The result should be every line in the data below that carries the string "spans".

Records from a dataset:
━━━━━━━━━━━━━━━━━━━━
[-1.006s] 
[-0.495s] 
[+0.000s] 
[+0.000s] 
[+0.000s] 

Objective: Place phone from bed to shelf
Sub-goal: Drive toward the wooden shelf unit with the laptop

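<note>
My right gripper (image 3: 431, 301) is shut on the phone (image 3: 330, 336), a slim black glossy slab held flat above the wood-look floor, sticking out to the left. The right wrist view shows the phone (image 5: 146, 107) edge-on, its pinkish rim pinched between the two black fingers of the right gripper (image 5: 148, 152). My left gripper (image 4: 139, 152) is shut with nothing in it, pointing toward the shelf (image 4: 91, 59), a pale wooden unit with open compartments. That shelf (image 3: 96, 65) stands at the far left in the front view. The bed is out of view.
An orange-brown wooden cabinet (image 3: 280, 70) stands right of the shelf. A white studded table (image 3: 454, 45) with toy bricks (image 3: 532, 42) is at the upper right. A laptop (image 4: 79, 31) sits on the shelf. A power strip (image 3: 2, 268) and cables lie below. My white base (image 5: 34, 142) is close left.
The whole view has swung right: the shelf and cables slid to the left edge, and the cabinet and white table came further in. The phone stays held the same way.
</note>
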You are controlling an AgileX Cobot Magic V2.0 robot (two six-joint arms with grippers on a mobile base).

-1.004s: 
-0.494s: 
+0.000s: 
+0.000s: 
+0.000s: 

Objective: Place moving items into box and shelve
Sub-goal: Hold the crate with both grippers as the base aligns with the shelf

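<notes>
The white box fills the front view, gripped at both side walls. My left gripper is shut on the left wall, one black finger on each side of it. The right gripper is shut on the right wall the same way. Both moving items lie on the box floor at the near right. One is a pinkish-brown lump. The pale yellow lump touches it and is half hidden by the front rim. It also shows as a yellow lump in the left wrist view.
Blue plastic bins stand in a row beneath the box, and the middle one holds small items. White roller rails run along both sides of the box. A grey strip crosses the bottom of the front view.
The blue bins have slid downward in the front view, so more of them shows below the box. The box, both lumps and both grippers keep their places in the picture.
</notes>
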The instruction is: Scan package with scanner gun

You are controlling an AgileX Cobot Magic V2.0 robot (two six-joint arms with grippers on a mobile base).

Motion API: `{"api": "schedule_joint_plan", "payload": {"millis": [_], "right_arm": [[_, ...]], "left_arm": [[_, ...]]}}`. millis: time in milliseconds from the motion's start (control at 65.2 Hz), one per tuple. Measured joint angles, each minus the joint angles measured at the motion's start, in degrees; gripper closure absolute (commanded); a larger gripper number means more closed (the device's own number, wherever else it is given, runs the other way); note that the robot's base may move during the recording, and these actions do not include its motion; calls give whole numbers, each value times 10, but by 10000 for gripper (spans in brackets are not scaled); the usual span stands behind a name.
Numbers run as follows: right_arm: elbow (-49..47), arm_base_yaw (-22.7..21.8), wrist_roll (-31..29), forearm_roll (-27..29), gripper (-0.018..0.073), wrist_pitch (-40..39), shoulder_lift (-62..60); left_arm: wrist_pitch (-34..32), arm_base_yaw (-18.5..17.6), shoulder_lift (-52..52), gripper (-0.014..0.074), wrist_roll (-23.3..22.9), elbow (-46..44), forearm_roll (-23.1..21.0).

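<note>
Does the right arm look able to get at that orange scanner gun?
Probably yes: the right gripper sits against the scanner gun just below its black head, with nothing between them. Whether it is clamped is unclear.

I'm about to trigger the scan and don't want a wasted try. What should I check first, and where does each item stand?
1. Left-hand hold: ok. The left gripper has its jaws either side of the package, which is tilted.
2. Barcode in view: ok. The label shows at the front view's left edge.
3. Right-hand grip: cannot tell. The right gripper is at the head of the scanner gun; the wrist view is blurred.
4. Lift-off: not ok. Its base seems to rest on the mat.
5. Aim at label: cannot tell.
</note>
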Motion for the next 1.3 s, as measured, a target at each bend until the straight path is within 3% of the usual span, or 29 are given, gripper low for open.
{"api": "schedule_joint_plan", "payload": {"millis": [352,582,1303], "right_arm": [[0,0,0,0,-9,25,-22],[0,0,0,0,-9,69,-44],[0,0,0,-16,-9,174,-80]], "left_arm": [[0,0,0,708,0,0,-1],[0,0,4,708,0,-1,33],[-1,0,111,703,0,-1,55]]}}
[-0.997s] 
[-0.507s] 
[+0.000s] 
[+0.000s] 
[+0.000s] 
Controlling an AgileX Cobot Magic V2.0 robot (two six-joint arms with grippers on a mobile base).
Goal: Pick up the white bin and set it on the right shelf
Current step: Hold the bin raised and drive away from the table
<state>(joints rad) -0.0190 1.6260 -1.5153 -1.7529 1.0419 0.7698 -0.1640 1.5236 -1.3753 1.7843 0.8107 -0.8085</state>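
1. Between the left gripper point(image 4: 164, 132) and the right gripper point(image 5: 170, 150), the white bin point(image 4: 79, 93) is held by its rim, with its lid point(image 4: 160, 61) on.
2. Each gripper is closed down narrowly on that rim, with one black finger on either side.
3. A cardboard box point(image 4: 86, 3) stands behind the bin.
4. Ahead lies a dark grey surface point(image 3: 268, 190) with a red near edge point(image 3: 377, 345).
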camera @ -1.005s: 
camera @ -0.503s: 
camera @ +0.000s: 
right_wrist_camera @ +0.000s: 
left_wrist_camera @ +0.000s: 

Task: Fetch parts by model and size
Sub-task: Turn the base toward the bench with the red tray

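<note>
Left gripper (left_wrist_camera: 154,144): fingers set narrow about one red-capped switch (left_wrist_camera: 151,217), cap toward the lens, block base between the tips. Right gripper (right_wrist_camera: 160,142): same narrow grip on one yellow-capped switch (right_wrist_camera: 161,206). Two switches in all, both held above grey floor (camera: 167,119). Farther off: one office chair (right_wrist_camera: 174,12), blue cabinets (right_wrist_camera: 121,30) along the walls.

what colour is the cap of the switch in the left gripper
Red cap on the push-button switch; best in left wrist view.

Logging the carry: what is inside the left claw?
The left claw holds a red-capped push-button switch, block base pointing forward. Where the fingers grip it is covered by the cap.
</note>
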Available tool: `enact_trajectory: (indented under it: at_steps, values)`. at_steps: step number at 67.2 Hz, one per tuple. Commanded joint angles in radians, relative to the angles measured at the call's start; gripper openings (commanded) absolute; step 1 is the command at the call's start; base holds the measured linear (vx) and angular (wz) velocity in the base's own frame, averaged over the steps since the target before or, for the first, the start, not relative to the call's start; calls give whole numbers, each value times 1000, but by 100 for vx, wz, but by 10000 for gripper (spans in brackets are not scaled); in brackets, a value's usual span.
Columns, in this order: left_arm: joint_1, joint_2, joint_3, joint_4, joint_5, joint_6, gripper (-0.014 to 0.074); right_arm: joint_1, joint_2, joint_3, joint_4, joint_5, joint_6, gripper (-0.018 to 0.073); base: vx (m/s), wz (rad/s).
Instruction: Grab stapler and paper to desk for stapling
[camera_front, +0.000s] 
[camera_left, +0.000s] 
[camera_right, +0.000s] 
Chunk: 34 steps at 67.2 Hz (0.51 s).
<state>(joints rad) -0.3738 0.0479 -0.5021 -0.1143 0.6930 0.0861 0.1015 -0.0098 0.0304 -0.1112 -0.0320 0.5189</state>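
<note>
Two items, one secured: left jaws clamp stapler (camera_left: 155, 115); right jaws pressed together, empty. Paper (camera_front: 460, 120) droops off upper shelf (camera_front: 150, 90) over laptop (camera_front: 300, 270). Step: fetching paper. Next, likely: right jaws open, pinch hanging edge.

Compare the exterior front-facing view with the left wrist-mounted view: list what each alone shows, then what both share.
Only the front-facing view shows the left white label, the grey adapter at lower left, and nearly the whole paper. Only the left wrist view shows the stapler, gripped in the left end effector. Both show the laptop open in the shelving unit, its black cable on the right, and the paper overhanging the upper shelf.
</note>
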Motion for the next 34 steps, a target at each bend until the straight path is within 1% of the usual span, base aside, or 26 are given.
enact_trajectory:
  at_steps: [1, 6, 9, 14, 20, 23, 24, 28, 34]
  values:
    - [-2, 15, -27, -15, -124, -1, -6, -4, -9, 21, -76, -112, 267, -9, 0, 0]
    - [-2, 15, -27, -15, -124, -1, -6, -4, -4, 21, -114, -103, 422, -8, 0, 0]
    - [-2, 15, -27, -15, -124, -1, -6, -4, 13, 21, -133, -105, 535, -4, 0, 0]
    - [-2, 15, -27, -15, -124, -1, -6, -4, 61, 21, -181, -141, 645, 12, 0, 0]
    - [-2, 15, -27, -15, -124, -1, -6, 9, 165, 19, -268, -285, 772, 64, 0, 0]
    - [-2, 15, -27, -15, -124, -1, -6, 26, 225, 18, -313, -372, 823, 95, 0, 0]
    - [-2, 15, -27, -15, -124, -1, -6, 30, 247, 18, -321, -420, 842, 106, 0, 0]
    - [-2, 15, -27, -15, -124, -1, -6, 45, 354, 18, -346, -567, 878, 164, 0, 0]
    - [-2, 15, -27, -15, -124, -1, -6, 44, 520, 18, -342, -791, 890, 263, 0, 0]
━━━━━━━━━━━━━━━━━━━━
Task output »
Motion API: `{"api": "schedule_joint_plan", "payload": {"millis": [_], "right_arm": [[_, ...]], "left_arm": [[_, ...]]}}`. millis: time in milliseconds from the motion's start (control at 65.2 Hz), one per tuple. Measured joint angles, each minus the joint angles measured at the motion's start, in degrees; gripper closure absolute (commanded); a larger gripper number means more closed (the device's own number, wherever else it is given, runs the other way); note that the robot's base may move during the recording, and these actions do not include its motion; calls give whole numbers, each value times 10, but by 10000 for gripper (spans in brackets are not scaled); the usual span stands behind a name.
Available tool: `enact_trajectory: (indented under it: at_steps, values)`. at_steps: step number at 67.2 Hz, one per tuple. Commanded joint angles in radians, relative to the angles measured at the call's start; gripper openings (commanded) absolute; step 1 is the command at the call's start; base holds the measured linear (vx) and angular (wz) velocity in the base's own frame, averaged over the steps since the target before or, for the first, the start, not relative to the call's start; calls give whole numbers, each value times 1000, but by 100 for vx, wz, but by 10000 for gripper (spans in brackets are not scaled); in brackets, a value's usual span.

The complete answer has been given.